Anyway, on to food. It was his oldest sister’s birthday yesterday, turning 60 (the party’s this Friday, and the reason we’re here right now), and she, or he, picked a place where we could all go eat duck, Los Patos (recoup.donor.dreams), which is actually a huge complex of three different restaurants, all serving the same menu, and each has a stage where in the evenings they do shows. During the day it’s pretty quiet. And sitting in a room that is rated to handle over 1000 people feels a bit lonesome, even if there are a couple of scattered tables of other diners.

Although there are a few other dishes available, what one comes here for are the patos, the ducks. The choices are a whole small duck, a whole large duck, or half a large duck, which, respectively, we’re informed, feed 4-5 people, 10-12 people, or 5-6 people. We were going to go for the small duck, but the waiter looked at the five of us and suggested a medium duck (not on the menu, no fair!), for 6-7 people. We were 5, but he asserted that if we weren’t eating anything else, we’d want it. And we did finish it, comfortably full.

Now, it’s not exactly a single duck, it turns out, because large numbers of ducks have simply been cut into pieces and stewed in a mildly spicy cilantro sauce (seco de pato).

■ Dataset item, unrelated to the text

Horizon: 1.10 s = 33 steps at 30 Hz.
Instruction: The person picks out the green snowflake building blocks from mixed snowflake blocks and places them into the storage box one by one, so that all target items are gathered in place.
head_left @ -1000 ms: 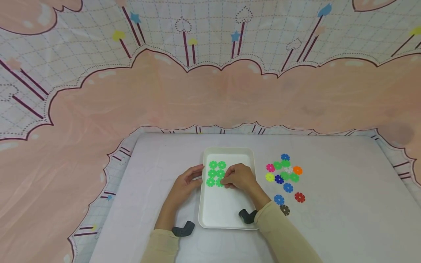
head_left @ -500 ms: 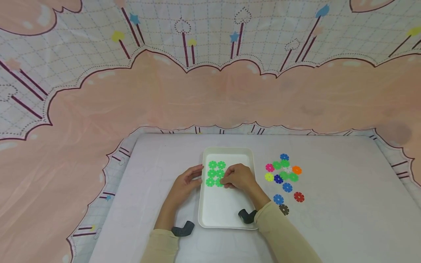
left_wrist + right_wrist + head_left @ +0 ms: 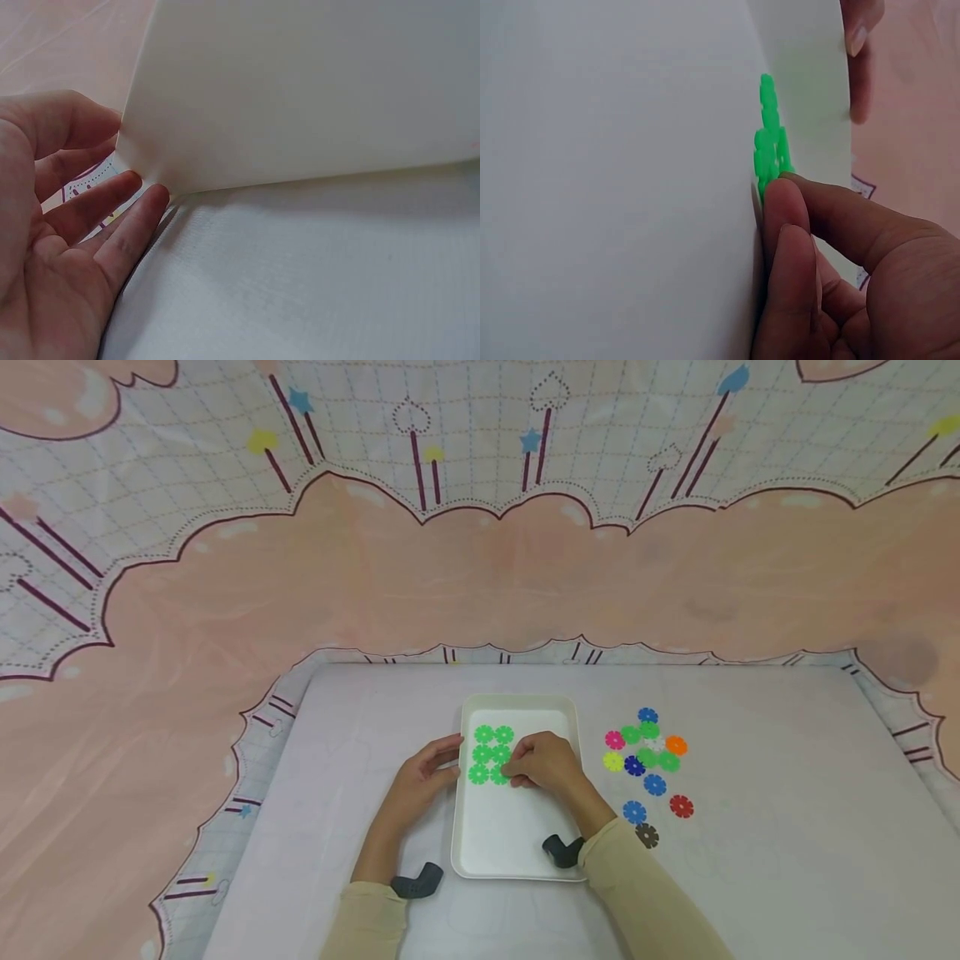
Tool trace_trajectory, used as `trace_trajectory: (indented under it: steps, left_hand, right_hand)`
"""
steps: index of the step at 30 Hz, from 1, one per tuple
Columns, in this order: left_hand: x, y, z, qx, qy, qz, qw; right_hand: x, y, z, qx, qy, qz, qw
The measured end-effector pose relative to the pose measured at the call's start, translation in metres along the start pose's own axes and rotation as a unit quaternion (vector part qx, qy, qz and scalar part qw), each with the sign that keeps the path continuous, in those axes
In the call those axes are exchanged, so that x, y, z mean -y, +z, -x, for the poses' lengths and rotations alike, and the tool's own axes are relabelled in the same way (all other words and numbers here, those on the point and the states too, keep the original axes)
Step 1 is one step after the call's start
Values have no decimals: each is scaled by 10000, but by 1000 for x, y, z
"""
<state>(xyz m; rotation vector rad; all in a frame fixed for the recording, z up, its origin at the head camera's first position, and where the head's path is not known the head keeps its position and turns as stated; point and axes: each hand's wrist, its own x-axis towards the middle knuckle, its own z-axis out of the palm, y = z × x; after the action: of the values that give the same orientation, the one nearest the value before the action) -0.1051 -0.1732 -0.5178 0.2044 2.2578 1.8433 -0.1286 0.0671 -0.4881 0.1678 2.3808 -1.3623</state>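
Note:
Several bright green snowflake discs (image 3: 483, 753) lie in two columns inside a white tray (image 3: 517, 852), near its far left part. At the near right corner of that group, my right hand (image 3: 546, 764) pinches a green snowflake disc (image 3: 497, 777) between thumb and finger. The right wrist view shows the fingertips at the edge of the green discs (image 3: 766, 150); they partly hide the nearest one. My left hand (image 3: 422, 781) holds nothing, its fingertips touching the tray's left side. In the left wrist view, fairly straight fingers (image 3: 142, 225) rest against the tray's outer wall (image 3: 300, 97).
Right of the tray, loose snowflake discs lie on the white tabletop (image 3: 787, 818): blue (image 3: 655, 785), pink (image 3: 614, 740), yellow (image 3: 612, 762), orange (image 3: 676, 745), red (image 3: 681, 807), brown (image 3: 647, 836), and several green ones (image 3: 669, 762). A patterned cloth (image 3: 480, 585) hangs behind.
Both hands, the tray and the discs stay as they were. Only the head view shifts very slightly.

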Motion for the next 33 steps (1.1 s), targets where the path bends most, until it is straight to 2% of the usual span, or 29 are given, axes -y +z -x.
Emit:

So they just ladle out a portion equal to the volume of whatever you’ve ordered – kind of hit and miss on what parts you get. We had, roughly, five legs, three portions of breast meat, two wings, two heads, a neck, a gizzard, and a couple of small random unidentified parts. All delicious – there was some discussion at the table as to the serving of the duck with potatoes and rice instead of the traditional white beans and rice, and the family came down decidedly on the side of beans.

A couple of beers, two pitchers of passionfruit juice, and a tip, and we came in at 190 soles ($58) for lunch for me, Henry, the birthday girl, her daughter, her granddaughter (who ate next to nothing), Henry’s dad (who didn’t eat, just drank the two beers), and, of course, the taxi driver, who somehow got invited to join us. He is a friend of the family, and someone they regularly call for when they need a taxi, and it did mean he offered to drive Henry around to a couple of places to run errands after lunch, but somehow, I think he got the better end of the deal.

The errands continued, and I opted to stay at the house and get some reading and writing done….

And somehow dinnertime rolled around. Henry and I were planning on a night for the two of us – head into the center of town, wander a bit, sit in the plaza, and then get some Chinese food. Of course, that’s not what happened, as we got ready and headed to the waiting taxi, to find sister, daughter, granddaughter all ready to go out and already ensconced in the taxi (same driver, he didn’t get invited along, and wasn’t giving freebie rides anymore). Plus they’d decided to let him pick the Chinese restaurant, and he went with his favorite, nowhere near to the center of town, and probably his favorite because it’s cheap and serves lots of food. Chifa Chung Heng (taster.napkins.coffee).

Sometimes it’s just not worth arguing these things, it’s just a week here. But at some point, I would like to get Henry and I out for something… more. We settled on a family size portion of stir-fried chicken and vegetables, a regular portion of sweet and sour pork, some white rice, water for us, Inka Cola (a horrifically sweet, piss-yellow beverage that is ubiquitous here), for a total of 98 soles ($30).

Another day in the city of eternal spring….

(With the title of this post, I was going for a what3words combo that might link to somewhere interesting in the world, but no, those three words don’t link anywhere, neither in English, nor the Spanish equivalent of pan.pato.chino.)